CANALI: Amlodipine as Adjuvant Treatment to Iron Chelation for Prevention of Cardiac Iron Overload in Thalassemia Patients

Sponsor
Kevin H.M. Kuo, MD, MSc, FRCPC (Other)
Overall Status
Unknown status
CT.gov ID
NCT02474420
Collaborator
(none)
60
1
2
36
1.7

Study Details

Study Description

Brief Summary

This is a randomized, open label, two arms superiority trial of a representative population of patients with a primary diagnosis of transfusion dependent thalassemia with evidence of moderate cardiac iron overload, defined as an average T2* MRI parameter at the mid inter-ventricular septum between 10 and 20ms.

Condition or Disease Intervention/Treatment Phase
N/A

Detailed Description

Selection of Study Population: The study will enroll 60 adult subjects with transfusion dependent thalassemia receiving deferasirox iron chelation therapy. All eligible subjects will be asked to provide informed consent before participating in the study.
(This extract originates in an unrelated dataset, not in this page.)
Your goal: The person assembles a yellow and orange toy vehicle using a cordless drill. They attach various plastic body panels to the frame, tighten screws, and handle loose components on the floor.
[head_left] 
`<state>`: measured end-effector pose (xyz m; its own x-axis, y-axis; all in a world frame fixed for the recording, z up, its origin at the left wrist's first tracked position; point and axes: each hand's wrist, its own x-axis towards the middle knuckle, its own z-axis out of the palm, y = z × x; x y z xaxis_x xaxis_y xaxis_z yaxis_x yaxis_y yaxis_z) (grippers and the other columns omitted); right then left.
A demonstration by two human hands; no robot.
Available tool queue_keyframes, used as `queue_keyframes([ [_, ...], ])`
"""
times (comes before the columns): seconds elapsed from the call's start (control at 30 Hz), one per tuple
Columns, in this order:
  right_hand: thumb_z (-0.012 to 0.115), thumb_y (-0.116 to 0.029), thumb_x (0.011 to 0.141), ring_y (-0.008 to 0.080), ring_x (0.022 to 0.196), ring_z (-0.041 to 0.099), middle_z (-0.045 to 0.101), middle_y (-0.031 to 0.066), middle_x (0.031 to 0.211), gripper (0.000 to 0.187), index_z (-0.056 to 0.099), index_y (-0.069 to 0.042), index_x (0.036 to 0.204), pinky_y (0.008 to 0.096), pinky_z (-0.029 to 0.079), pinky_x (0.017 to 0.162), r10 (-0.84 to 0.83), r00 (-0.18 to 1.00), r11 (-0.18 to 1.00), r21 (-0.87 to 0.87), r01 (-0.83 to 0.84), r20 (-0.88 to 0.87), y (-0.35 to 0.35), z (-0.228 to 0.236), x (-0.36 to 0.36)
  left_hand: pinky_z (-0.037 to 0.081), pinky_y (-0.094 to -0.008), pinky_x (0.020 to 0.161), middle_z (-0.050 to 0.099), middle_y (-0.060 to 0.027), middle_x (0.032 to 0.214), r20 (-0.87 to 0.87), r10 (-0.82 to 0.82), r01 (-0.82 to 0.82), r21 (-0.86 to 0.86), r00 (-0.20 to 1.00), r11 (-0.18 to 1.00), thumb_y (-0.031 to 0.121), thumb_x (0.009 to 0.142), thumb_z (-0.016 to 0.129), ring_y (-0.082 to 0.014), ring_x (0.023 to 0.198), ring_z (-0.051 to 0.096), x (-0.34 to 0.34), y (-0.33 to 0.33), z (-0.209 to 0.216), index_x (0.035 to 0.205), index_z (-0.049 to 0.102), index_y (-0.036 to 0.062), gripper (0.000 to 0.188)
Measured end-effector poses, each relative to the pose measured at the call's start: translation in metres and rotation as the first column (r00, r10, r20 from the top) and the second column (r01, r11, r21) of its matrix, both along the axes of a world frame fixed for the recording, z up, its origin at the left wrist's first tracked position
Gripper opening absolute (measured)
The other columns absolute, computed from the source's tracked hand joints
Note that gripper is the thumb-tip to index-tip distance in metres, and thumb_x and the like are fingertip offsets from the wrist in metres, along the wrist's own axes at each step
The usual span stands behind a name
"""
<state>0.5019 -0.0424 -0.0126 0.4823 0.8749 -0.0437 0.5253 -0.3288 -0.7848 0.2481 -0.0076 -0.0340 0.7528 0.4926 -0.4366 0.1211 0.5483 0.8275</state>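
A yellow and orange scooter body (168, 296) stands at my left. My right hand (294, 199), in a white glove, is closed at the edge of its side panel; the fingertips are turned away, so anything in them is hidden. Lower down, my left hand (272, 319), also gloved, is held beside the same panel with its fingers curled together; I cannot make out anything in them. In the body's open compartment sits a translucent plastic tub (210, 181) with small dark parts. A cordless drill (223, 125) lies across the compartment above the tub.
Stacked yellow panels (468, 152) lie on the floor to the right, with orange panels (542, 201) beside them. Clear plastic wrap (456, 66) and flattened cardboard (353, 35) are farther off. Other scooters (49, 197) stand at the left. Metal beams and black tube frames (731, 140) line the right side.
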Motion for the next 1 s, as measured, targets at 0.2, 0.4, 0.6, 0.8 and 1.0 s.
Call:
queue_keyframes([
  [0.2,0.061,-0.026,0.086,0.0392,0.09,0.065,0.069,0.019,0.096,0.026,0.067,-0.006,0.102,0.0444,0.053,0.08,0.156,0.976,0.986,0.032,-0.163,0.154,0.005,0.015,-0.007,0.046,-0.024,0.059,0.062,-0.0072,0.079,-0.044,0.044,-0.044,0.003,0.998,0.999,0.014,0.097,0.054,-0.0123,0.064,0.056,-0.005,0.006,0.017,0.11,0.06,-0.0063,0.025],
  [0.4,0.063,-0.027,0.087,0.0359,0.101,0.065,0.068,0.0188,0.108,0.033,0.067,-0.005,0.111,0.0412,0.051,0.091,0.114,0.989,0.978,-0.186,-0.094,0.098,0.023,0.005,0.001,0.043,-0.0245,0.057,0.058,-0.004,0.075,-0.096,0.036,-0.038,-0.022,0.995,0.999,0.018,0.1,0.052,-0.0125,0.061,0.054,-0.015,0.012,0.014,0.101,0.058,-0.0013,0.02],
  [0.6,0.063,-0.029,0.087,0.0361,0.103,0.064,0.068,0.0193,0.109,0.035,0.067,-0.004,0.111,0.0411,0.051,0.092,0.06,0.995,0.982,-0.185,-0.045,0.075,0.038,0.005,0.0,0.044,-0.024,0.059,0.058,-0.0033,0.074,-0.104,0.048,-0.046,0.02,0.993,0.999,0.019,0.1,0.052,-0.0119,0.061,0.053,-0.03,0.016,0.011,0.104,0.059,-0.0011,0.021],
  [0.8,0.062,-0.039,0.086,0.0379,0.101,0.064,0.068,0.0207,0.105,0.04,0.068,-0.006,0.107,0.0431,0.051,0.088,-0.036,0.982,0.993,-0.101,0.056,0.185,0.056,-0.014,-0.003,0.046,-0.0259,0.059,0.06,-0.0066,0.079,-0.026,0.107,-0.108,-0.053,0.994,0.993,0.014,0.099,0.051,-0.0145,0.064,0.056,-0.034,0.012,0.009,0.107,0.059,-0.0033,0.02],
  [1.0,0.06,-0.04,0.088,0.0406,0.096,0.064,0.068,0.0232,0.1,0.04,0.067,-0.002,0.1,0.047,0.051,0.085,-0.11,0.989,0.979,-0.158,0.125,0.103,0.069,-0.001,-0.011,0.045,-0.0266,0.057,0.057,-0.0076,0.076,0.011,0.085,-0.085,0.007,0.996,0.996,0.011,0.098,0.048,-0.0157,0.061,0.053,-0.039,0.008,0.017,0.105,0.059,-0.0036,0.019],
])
Randomization: Subjects will be randomized in a 1:1 ratio to either continuation of their DFX (control arm) or a combination of DFX plus amlodipine (amlodipine arm).
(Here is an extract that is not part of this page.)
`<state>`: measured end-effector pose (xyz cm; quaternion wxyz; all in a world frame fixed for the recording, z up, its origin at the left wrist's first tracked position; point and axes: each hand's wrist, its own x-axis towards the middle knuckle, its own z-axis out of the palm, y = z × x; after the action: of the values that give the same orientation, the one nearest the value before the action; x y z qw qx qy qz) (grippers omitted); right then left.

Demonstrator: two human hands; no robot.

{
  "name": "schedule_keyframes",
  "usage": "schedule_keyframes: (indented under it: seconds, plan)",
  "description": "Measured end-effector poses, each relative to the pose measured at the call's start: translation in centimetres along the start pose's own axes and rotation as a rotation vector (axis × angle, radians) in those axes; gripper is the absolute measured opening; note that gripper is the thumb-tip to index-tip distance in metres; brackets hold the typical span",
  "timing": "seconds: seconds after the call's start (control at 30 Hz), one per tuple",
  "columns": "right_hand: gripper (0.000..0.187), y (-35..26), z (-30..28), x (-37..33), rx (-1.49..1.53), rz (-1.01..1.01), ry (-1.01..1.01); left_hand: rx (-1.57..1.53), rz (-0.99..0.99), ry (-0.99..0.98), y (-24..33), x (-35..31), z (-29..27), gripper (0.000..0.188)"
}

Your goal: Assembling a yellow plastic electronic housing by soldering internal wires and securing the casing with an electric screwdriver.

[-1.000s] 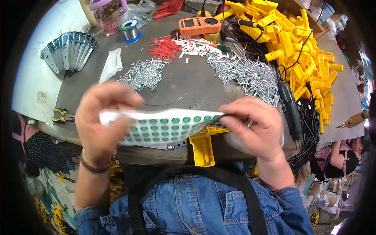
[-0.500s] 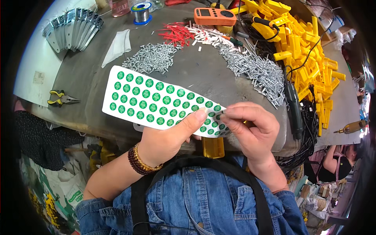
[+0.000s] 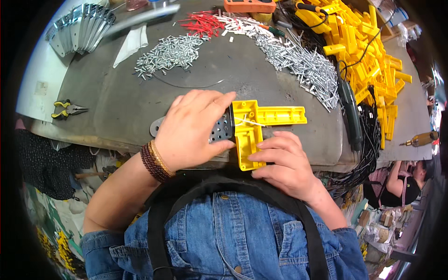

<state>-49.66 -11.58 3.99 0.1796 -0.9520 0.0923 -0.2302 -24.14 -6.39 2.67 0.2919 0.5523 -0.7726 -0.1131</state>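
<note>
Left hand (image 3: 193, 126) is palm down over the perforated metal plate (image 3: 220, 130), thumb spread away from the fingers so they straddle it; can't tell if it's clamping. Right hand (image 3: 284, 163) pinches the near end of the yellow casing (image 3: 247, 135), thumb at the near corner, other fingers loosely curled along its right side. Casing sits at the plate's right end, by the front edge of the tabletop (image 3: 116, 102), hollow side up, one limb pointing right, the other toward the wearer. Thin white wire (image 3: 250, 122) lies across it. Beyond the hands: short screws (image 3: 170, 53) heaped left of centre, long screws (image 3: 308, 74) to the right, red sleeves (image 3: 203, 23) and white sleeves (image 3: 238, 24) side by side between and behind them. Orange meter (image 3: 249, 5) at the back, cut by the top of the view. Yellow parts (image 3: 357, 60) piled far right, dark power driver (image 3: 349, 114) just left of that pile. Pliers (image 3: 68, 109) at left, metal brackets (image 3: 79, 29) fanned out behind. White paper (image 3: 132, 45) near the short screws; blurred pale strip (image 3: 142, 21) above it, can't identify.
</note>
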Motion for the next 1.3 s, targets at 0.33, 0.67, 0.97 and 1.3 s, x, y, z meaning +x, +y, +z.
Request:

Treatment: Subjects randomized to the amlodipine arm will receive open label medication (amlodipine) starting at 2.5mg/day and up-titrated by 2.5mg every 7-14 days with the goal of reaching 10mg/day. DFX dose in either arm will not be adjusted unless it was deemed unsafe to remain on the same dose of DFX by the treating physician (significant side effects, lack of efficacy or over-chelation) or T2* drops below 8 ms.
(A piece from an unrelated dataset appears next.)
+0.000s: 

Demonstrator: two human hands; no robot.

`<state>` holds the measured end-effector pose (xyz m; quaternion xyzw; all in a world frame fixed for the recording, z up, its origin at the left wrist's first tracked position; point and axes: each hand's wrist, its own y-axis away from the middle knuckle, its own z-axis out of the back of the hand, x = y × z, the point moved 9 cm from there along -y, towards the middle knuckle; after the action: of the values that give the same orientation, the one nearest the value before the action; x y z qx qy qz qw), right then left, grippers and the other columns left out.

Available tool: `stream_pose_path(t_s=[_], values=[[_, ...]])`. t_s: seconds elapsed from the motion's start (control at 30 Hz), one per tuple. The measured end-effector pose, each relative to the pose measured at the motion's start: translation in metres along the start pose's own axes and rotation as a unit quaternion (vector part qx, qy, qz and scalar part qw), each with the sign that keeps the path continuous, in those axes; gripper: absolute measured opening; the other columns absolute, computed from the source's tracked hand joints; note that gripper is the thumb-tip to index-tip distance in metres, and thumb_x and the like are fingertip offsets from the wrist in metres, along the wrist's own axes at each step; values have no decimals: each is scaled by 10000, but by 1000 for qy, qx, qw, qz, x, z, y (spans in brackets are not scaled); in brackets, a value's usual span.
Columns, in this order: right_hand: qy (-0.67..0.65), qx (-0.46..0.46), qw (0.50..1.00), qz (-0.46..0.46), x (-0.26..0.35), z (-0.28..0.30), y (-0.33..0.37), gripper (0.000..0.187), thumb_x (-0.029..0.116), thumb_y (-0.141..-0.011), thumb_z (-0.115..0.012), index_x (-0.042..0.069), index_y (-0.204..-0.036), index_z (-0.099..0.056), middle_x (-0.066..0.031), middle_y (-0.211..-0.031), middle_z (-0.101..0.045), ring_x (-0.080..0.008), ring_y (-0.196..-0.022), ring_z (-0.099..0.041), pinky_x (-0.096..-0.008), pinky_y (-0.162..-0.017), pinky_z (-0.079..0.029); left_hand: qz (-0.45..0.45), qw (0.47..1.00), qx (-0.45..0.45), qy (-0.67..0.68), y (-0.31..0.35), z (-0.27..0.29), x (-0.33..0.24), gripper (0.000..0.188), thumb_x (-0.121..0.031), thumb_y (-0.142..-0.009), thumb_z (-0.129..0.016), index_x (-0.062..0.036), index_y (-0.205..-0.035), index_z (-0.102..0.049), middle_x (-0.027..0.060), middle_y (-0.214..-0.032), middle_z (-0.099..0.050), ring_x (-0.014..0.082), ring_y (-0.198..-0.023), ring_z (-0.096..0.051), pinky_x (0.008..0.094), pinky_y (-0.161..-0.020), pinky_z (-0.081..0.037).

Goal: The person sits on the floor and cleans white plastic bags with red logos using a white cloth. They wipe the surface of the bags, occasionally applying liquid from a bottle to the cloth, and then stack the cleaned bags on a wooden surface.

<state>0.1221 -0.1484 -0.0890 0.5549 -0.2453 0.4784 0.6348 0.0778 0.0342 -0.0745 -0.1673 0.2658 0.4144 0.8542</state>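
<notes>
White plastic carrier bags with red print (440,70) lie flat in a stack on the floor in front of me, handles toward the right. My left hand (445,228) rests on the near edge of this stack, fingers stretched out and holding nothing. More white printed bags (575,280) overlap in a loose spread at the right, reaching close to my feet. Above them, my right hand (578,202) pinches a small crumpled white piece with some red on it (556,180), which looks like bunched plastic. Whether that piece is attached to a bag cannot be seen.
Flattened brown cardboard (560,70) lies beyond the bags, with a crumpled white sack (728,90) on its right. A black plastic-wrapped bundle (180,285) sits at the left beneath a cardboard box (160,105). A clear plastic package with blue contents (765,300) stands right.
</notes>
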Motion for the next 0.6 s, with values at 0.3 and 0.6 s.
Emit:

Safety Assessment: Weekly or fortnightly amlodipine titration will be conducted by the research physician in-clinic, based on blood pressure, tolerability, and presence or absence of side-effects.

Adverse Events will be assessed at every visit after the first dose through to the last subject visit.

Efficacy Assessment: the efficacy of amlodipine combined to standard chelation therapy will be assessed by cardiac T2*MRI, done at baseline and 12 months post treatment.

Study Design

Study Type:
Interventional
Anticipated Enrollment :
60 participants
Allocation:
Randomized
Intervention Model:
Parallel Assignment
Masking:
Single (Outcomes Assessor)
Primary Purpose:
Treatment
Official Title:
The Use of the Calcium Channel Blocker Amlodipine as an Adjuvant Treatment to Iron Chelation for the Prevention of Iron Overload Cardiomyopathy in Patients With Thalassemia
Study Start Date :
Jun 1, 2015
Anticipated Primary Completion Date :
Jun 1, 2017
Anticipated Study Completion Date :
Jun 1, 2018

Arms and Interventions

Arm Intervention/Treatment
Active Comparator: Deferasirox

deferasirox iron chelation therapy and standard of care by the treating physician

Drug: Deferasirox
Deferasirox administered per standard of care by the treating physician

Experimental: Deferasirox plus amlodipine

deferasirox iron chelation therapy with amlodipine

Drug: Amlodipine
amlodipine titrated up to 10 mg daily or maximum tolerated dose, whichever comes first

Drug: Deferasirox
Deferasirox administered per standard of care by the treating physician

Outcome Measures

Primary Outcome Measures

  1. Change in cardiac T2* [12 months following randomization]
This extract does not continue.